§ **WORK ORDER**: Print nothing but the lines below starting at the line that holds "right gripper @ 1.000" and ending at the line that holds "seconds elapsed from", including both, each exactly as written.
[RECORDS TO USE — start]
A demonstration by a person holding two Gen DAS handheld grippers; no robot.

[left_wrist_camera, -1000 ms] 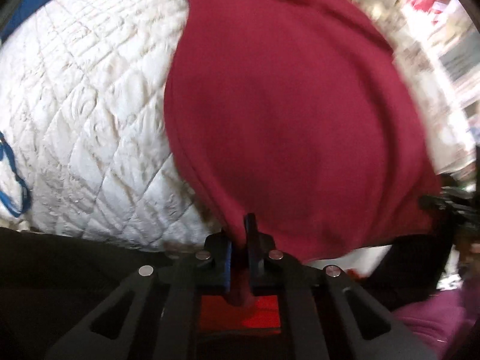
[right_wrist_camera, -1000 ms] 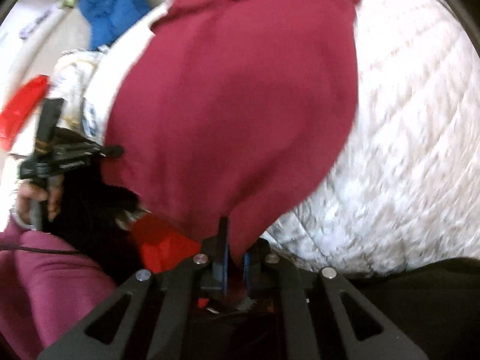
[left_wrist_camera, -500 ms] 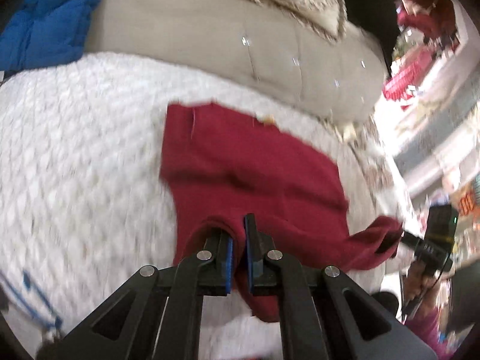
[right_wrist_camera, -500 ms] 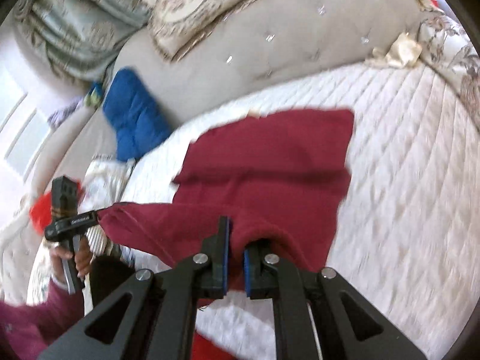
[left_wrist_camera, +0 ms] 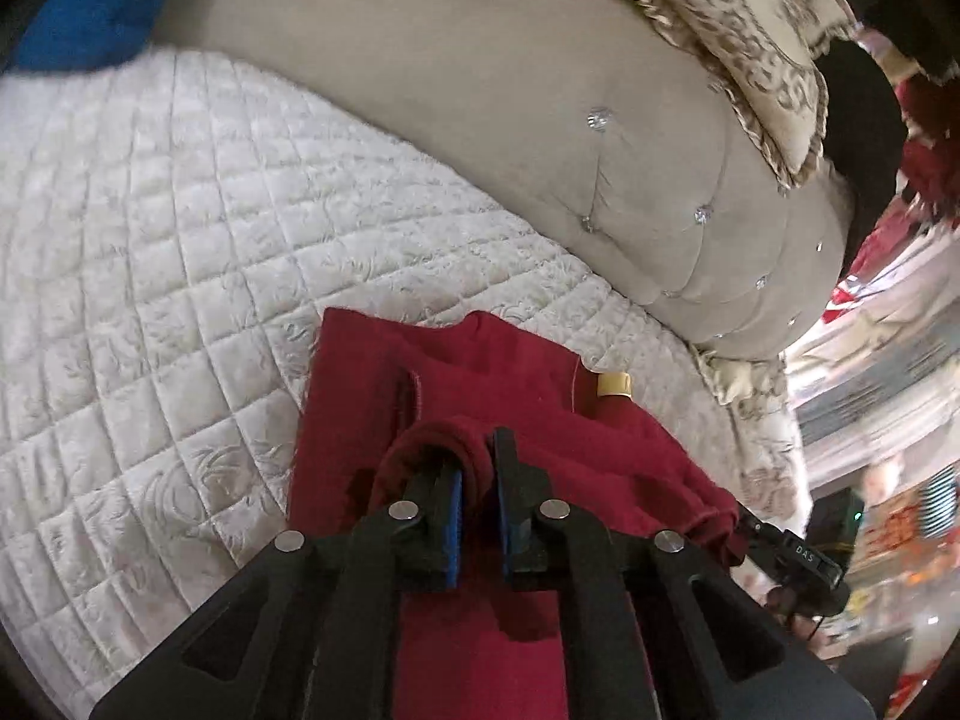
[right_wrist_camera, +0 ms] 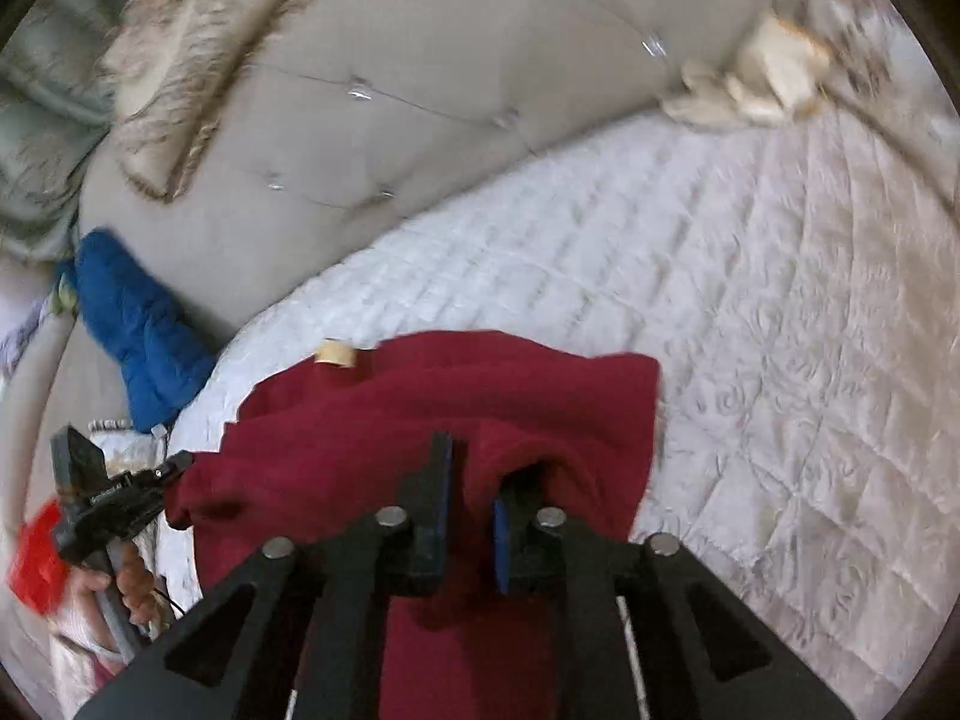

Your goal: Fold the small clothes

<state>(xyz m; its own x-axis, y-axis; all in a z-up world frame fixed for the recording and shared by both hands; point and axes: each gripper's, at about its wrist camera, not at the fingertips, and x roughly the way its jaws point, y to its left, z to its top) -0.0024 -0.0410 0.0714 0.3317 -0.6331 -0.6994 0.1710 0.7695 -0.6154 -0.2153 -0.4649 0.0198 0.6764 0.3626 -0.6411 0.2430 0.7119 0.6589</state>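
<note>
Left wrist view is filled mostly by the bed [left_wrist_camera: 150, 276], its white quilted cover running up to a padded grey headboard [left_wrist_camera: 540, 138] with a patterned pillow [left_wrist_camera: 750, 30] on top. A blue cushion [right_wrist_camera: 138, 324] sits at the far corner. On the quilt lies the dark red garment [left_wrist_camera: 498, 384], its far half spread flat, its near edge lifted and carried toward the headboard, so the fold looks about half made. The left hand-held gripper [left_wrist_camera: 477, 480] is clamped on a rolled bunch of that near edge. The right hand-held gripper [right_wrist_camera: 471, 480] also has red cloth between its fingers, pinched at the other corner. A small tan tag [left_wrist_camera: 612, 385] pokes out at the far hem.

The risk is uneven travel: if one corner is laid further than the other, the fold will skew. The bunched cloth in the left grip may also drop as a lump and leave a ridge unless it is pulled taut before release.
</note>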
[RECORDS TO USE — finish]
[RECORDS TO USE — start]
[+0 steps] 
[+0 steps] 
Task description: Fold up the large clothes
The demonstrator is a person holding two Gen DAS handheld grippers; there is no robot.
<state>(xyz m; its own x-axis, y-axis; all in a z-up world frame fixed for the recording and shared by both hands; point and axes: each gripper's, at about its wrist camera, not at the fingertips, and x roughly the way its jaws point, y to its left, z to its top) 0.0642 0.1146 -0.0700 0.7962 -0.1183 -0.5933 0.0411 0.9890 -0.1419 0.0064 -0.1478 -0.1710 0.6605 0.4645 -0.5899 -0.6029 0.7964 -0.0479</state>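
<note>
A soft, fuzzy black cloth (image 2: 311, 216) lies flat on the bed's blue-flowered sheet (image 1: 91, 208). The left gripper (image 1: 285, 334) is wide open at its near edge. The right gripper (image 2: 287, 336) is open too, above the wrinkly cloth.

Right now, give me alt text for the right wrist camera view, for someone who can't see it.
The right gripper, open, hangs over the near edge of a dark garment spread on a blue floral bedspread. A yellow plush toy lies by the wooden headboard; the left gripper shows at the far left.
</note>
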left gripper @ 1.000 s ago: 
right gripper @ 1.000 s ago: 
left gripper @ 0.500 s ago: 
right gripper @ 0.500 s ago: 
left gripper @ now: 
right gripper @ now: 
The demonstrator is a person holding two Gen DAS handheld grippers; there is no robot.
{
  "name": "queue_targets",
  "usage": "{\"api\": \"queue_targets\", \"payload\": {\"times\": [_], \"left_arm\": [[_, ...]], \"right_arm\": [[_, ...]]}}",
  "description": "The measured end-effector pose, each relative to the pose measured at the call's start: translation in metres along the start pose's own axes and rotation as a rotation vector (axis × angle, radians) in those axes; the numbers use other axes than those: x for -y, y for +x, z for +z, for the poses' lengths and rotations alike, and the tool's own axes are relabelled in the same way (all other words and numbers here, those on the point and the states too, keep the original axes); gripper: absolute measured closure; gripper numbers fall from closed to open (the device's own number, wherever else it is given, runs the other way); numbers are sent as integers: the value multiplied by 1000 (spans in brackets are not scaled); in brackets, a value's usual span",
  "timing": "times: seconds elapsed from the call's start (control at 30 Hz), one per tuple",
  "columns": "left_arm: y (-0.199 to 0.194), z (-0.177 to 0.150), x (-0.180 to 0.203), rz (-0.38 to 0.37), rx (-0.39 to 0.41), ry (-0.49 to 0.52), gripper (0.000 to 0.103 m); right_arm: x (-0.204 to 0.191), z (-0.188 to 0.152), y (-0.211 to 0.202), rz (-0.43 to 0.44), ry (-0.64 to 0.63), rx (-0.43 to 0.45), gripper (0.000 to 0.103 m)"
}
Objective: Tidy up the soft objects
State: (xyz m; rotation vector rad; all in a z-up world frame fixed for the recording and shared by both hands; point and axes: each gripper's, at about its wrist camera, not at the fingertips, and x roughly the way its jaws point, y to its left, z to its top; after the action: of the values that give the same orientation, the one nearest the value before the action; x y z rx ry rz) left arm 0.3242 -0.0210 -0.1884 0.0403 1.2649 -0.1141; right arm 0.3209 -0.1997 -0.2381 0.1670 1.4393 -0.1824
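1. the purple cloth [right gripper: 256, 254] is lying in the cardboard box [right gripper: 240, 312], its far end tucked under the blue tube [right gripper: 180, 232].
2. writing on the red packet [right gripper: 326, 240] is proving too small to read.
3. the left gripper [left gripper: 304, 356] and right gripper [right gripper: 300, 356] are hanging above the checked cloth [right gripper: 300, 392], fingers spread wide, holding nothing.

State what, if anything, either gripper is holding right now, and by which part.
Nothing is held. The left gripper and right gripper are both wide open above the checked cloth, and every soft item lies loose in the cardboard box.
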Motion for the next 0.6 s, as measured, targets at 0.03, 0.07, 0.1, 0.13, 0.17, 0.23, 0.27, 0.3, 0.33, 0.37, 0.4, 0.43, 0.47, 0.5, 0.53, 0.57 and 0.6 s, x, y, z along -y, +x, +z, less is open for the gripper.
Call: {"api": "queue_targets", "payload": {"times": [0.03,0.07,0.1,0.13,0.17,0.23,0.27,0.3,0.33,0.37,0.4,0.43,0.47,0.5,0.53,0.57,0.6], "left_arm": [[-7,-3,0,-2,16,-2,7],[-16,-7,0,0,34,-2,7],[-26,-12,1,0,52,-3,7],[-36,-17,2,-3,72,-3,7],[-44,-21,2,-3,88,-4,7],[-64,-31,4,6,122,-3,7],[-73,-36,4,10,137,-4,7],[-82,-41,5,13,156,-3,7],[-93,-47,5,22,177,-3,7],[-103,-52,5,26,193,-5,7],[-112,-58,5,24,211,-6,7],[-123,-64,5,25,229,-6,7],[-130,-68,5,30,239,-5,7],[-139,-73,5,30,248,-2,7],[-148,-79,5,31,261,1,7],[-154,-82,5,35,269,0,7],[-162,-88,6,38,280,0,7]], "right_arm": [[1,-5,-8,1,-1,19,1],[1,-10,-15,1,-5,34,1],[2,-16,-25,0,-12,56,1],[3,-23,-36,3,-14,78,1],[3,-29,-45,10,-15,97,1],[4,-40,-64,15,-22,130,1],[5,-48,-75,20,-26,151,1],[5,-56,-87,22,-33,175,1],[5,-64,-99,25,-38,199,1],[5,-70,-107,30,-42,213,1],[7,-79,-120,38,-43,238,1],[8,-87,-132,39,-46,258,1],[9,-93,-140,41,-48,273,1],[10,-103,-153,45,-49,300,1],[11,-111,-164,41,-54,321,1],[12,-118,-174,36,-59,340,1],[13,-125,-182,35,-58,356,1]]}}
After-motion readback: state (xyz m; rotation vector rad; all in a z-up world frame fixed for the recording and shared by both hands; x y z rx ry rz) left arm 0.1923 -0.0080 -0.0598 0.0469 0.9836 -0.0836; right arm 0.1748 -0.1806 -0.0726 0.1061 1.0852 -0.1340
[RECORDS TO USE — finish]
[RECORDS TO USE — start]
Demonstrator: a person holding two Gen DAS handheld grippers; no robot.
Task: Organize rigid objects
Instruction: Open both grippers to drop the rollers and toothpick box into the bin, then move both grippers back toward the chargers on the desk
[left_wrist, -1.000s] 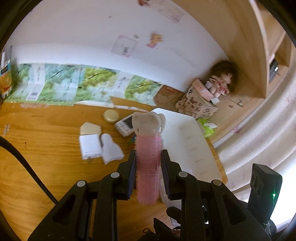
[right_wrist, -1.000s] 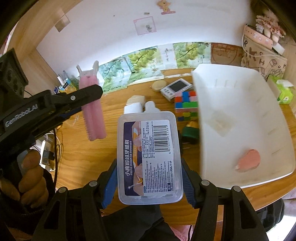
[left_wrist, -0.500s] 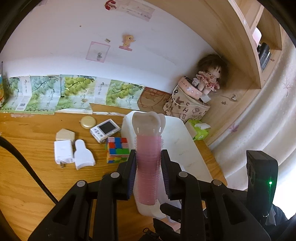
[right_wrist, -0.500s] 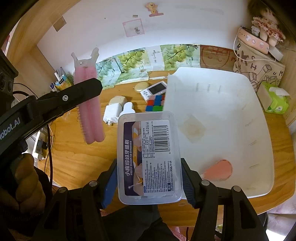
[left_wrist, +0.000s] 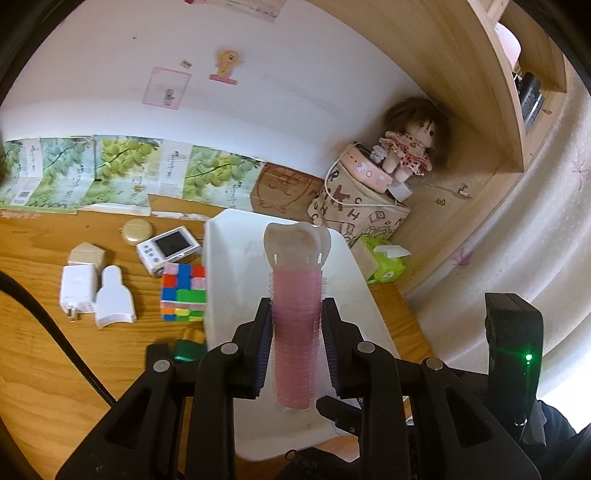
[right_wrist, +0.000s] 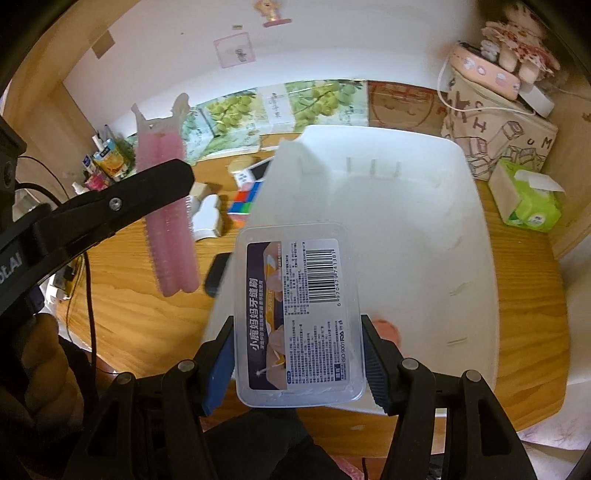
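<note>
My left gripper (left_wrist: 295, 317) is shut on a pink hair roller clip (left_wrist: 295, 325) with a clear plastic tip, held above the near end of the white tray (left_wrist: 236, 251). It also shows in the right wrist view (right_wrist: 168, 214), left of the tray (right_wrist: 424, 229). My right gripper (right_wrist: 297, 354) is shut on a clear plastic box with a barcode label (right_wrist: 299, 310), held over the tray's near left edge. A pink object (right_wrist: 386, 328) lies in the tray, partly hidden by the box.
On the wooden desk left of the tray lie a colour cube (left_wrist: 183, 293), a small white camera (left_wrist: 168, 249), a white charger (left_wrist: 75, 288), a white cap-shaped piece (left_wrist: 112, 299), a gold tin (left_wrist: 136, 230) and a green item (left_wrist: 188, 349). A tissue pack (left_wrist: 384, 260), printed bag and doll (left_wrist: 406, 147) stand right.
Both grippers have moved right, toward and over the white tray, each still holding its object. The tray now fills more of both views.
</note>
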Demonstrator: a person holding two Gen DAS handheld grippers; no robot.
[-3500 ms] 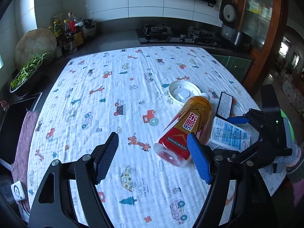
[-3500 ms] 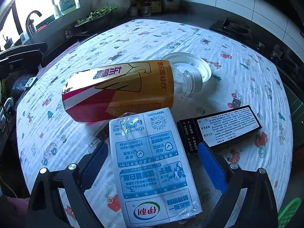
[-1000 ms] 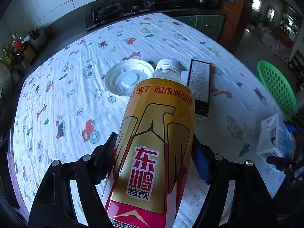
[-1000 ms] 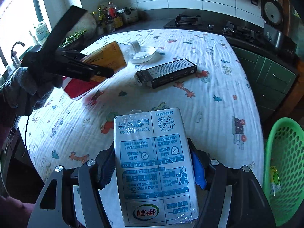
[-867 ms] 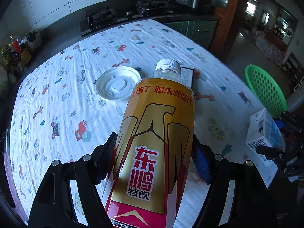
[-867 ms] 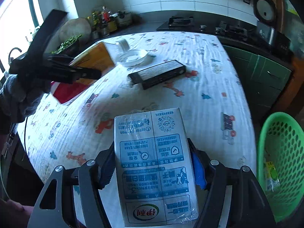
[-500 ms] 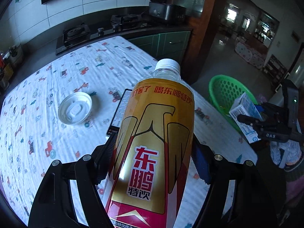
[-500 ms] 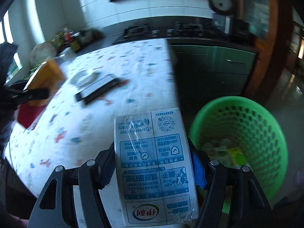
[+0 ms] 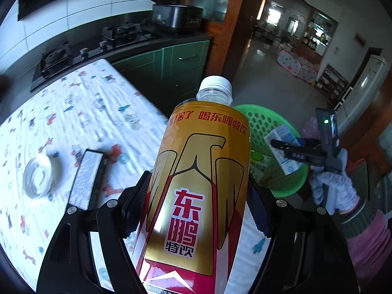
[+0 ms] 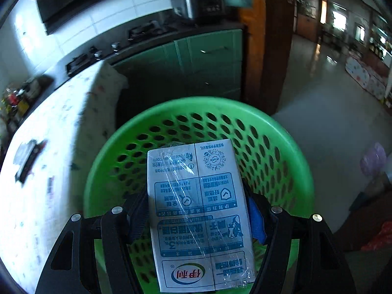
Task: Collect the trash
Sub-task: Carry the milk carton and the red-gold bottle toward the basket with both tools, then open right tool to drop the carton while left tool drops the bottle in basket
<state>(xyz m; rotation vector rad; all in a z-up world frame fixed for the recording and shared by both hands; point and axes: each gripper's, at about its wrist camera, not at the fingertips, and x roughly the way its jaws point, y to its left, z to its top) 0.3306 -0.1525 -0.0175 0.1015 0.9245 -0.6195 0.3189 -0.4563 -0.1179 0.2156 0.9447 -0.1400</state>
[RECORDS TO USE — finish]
§ **SOLUTION BELOW**:
right gripper @ 1.000 s ago: 
left gripper @ 0.500 s ago: 
right gripper @ 0.500 s ago: 
left gripper @ now: 
right gripper @ now: 
The demonstrator is a person holding two Gen DAS handheld grippers; there is no robot.
{
  "name": "queue_targets",
  "usage": "{\"api\": \"queue_targets\", \"payload\": {\"times\": [_], \"left_arm\": [[_, ...]], \"right_arm\": [[_, ...]]}}",
  "description": "The measured end-effector pose, each relative to the pose measured at the call's start: translation in metres along the start pose's own axes and rotation as a rotation vector (axis × angle, radians) in those axes; the numbers use other axes than those: x for -y, y for +x, z for +z, for the poses' lengths and rotations alike, and the tool's own axes are relabelled in the same way (all other words and numbers here, those on the point and the states too, keep the original axes); gripper: absolute measured closure; gripper numbers fall from closed to open (the device's own number, wherever else it is given, runs the other way); numbers are sent as integers: the value multiplied by 1000 (spans in brackets are not scaled); in brackets, a value's usual span",
  "timing": "times: seconds elapsed from the call's start (control at 30 Hz), one per tuple",

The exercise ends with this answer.